Task directions - Would you repeat the whole listing exactly?

━━━━━━━━━━━━━━━━━━━━

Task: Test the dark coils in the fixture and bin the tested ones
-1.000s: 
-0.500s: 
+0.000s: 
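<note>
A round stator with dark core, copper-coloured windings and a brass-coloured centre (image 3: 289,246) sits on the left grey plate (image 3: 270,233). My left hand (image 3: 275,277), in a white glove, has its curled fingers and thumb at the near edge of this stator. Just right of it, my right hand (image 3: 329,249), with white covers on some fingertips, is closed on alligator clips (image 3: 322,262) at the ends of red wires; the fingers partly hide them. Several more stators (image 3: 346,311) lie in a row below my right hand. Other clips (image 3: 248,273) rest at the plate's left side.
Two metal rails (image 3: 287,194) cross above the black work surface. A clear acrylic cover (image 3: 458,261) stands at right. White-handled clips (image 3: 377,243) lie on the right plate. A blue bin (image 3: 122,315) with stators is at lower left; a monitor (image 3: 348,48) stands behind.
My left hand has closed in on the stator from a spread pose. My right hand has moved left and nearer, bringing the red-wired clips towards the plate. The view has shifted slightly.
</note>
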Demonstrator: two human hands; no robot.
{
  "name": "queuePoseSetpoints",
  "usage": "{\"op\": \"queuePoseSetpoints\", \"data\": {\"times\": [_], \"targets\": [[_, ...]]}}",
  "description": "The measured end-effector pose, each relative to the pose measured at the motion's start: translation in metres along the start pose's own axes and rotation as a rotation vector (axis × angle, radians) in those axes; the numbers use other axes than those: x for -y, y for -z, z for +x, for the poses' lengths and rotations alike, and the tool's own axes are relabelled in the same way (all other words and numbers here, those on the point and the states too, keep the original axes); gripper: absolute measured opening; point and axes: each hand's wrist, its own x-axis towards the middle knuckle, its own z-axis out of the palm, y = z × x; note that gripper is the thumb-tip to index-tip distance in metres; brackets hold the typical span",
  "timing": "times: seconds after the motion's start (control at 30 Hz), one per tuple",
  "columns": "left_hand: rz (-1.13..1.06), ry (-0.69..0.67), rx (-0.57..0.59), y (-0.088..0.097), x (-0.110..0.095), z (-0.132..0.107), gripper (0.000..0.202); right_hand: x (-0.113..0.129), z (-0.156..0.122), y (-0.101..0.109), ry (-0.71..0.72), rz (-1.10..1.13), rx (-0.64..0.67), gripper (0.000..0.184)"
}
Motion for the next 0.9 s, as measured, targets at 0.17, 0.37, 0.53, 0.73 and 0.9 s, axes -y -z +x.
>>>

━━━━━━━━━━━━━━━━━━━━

Result of this task -
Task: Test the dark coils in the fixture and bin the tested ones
-1.000s: 
-0.500s: 
+0.000s: 
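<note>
A round stator with dark core, copper-coloured windings and a brass-coloured centre (image 3: 289,246) sits on the left grey plate (image 3: 270,233). My left hand (image 3: 275,277), in a white glove, has its curled fingers and thumb at the near edge of this stator. Just right of it, my right hand (image 3: 329,249), with white covers on some fingertips, is closed on alligator clips (image 3: 322,262) at the ends of red wires; the fingers partly hide them. Several more stators (image 3: 346,311) lie in a row below my right hand. Other clips (image 3: 248,273) rest at the plate's left side.
Two metal rails (image 3: 287,194) cross above the black work surface. A clear acrylic cover (image 3: 458,261) stands at right. White-handled clips (image 3: 377,243) lie on the right plate. A blue bin (image 3: 122,315) with stators is at lower left; a monitor (image 3: 348,48) stands behind.
My left hand has closed in on the stator from a spread pose. My right hand has moved left and nearer, bringing the red-wired clips towards the plate. The view has shifted slightly.
</note>
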Demonstrator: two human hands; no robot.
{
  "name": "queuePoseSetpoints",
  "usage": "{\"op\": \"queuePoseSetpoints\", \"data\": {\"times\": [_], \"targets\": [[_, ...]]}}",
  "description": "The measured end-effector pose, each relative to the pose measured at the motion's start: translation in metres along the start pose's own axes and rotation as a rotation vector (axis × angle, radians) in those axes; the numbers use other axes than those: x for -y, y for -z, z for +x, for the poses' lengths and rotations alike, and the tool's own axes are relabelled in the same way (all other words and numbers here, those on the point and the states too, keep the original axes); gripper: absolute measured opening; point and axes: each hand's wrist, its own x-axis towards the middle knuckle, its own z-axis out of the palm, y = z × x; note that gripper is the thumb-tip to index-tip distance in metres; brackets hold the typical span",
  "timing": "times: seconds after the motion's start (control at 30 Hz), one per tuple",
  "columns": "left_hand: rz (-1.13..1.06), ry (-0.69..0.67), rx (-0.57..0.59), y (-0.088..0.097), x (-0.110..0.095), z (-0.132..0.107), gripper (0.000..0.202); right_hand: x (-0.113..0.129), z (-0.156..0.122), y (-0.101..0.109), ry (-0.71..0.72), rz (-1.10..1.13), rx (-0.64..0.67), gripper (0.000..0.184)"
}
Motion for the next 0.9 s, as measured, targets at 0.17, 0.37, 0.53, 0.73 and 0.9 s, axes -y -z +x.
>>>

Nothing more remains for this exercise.